The course aims at the development of model building and data analysis skills. The focus is on the use of modern "statistical learning" techniques for prediction and classification in business and economics. The course is application-oriented: hence, theory is only developed for understanding practical aspects of applications. As working with data is essential, lab activities complement material discussed in class.
I am convinced that knowledge of modern statistical techniques and especially of state-of-the-art tools for their practical implementation are key assets for professional success. A manager who masters sophisticated data-analysis methods has a deeper understanding of the processes going on in an organization, and a clearer view towards its future developments.
As the most effective way of learning data-analysis methods is based on their implementation in real-data case studies, practical laboratories are essential ingredients of this course.
At the end of the course, students will be able to
1. build models for analyzing a multivariate data set, testing hypotheses of interest and making predictions;
2. master the software necessary for non-trivial practical implementation of the techniques.

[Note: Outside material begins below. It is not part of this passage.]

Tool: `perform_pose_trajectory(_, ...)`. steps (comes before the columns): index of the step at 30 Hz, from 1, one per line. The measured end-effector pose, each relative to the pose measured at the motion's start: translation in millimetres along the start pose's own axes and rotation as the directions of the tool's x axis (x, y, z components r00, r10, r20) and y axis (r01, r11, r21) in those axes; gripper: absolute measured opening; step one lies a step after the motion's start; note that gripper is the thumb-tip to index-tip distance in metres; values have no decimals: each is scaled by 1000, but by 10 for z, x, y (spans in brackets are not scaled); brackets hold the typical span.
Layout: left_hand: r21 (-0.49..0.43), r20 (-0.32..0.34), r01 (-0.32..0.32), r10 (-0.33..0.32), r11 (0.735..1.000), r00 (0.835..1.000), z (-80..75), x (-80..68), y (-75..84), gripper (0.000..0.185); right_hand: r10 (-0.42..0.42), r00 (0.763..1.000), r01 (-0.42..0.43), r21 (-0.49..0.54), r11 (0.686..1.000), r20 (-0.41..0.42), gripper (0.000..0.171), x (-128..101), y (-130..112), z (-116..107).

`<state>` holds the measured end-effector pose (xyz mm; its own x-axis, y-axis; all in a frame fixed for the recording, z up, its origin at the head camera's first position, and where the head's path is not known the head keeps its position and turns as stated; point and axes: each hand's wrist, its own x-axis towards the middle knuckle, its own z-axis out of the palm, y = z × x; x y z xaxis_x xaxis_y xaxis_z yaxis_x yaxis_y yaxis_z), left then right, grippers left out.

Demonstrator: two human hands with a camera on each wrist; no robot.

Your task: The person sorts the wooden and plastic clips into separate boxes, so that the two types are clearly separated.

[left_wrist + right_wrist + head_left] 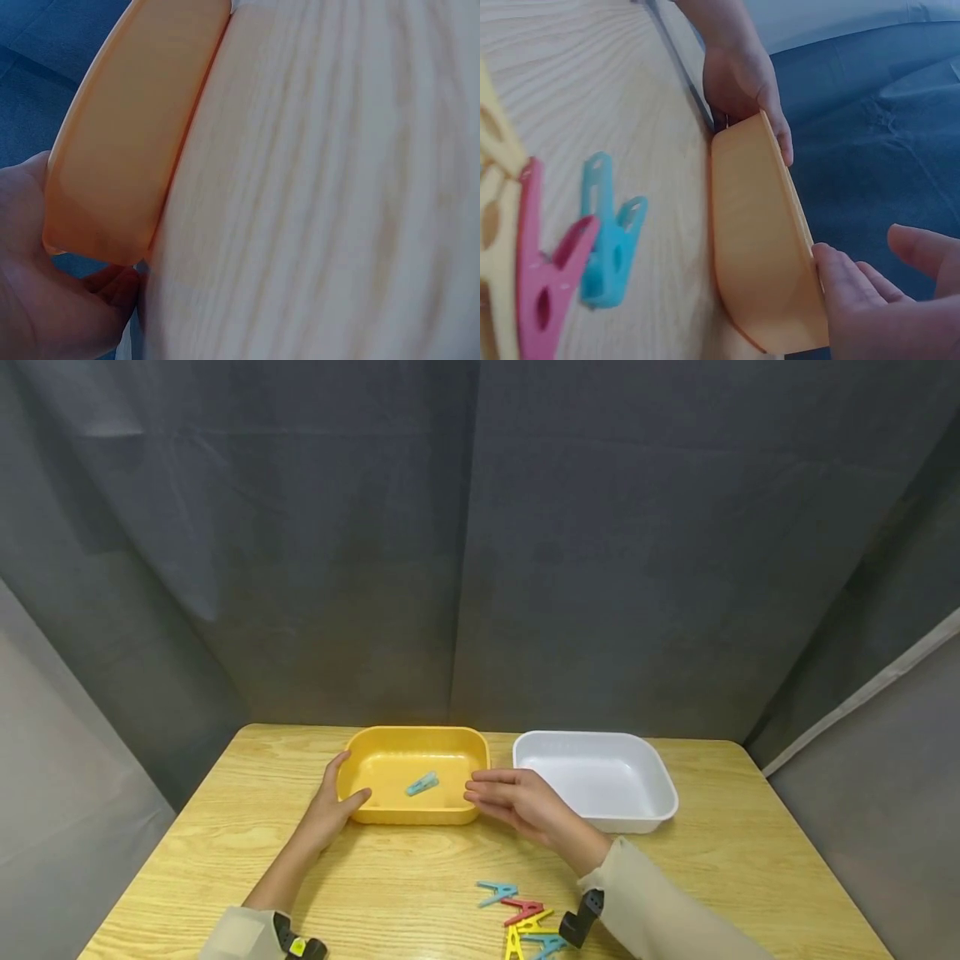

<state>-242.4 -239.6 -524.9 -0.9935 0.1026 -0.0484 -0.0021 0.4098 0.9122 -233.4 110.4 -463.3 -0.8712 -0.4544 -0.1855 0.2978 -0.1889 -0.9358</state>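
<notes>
Between the two hands on the pale wooden table [420, 877] sits a yellow rectangular plastic tub [390, 758]. The left hand [330, 806] grips the tub's left end, its thumb hooked over the rim and its fingers wrapped against the outer wall; the left wrist view shows the tub's wall pressed into the palm. The right hand [517, 800] lies at the tub's right end with fingers straight and loosely spread, their tips touching the rim or just beside it; the right wrist view shows them against the near corner. Inside the tub, between the two sets of fingertips, lies a light blue plastic clothespin [422, 784]. Just beyond the back of the right hand stands a white rectangular plastic tub [600, 772]. Nearer the person, below the right wrist, a small heap of blue, red and yellow clothespins [525, 920] rests on the wood.
</notes>
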Motion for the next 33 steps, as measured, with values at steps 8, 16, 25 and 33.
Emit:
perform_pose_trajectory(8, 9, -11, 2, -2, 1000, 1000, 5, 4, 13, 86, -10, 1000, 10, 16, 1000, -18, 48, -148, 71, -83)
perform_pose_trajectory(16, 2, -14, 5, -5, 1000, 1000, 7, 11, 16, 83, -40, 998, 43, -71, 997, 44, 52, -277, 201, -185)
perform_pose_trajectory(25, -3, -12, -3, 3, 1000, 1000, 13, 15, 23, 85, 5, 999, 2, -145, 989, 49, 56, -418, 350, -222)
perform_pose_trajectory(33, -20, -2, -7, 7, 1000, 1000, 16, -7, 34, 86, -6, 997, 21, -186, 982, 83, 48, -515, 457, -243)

Basic knowledge of statistics (descriptive statistics, statistical inference, simple linear regression) at the level of, e.g., Newbold, P., Carlson, W. and Thorne, B. (2010), Statistics for Business and Economics, 7th edition, Prentice Hall.
The exam of Data Analysis and Forecasting is a compulsory requirement.
Statistical learning. Linear regression (multiple models, models with interactions, models with qualitative variables). Classification methods (logistic regression, K-nearest neighbors, linear ana quadratic discriminant analysis). Linear model selection (ridge regression, lasso, subset selection methods). Non-linear models (regression splines, generalized additive models). Tree-based methods. Cluster analysis.
Classroom lectures and laboratory workshops aimed at the analysis of real datasets. The R software will be used for data analysis.
Students shall also carry out groupworks consisting of analysing, and possibly presenting and discussing in class, case studies based on business data.
Evaluation of learning
The final mark M is obtained as M=0.7*F+0.3*P, where F is the mark of the final written exam and P is the mark obtained in the group presentation. The final exam is based on open questions and/or exercises about the theory; the group presentation is a written handout on a real data analysis project to be performed by means of the R software, possibly accompanied by a presentation in class.
G. James, D. Witten, T. Hastie, R Tibshirani (2013) An Introduction to Statistical Learning with Applications in R. Springer
J. Ledolter (2013). Data mining and business analytics with R. Wiley.
Practical application of the methods developed in class requires appropriate software in order to be fully effective. Both class lectures and labs are based on the R software, which is an open source environment for statistical computing and graphics, freely available for download at www.R-project.org.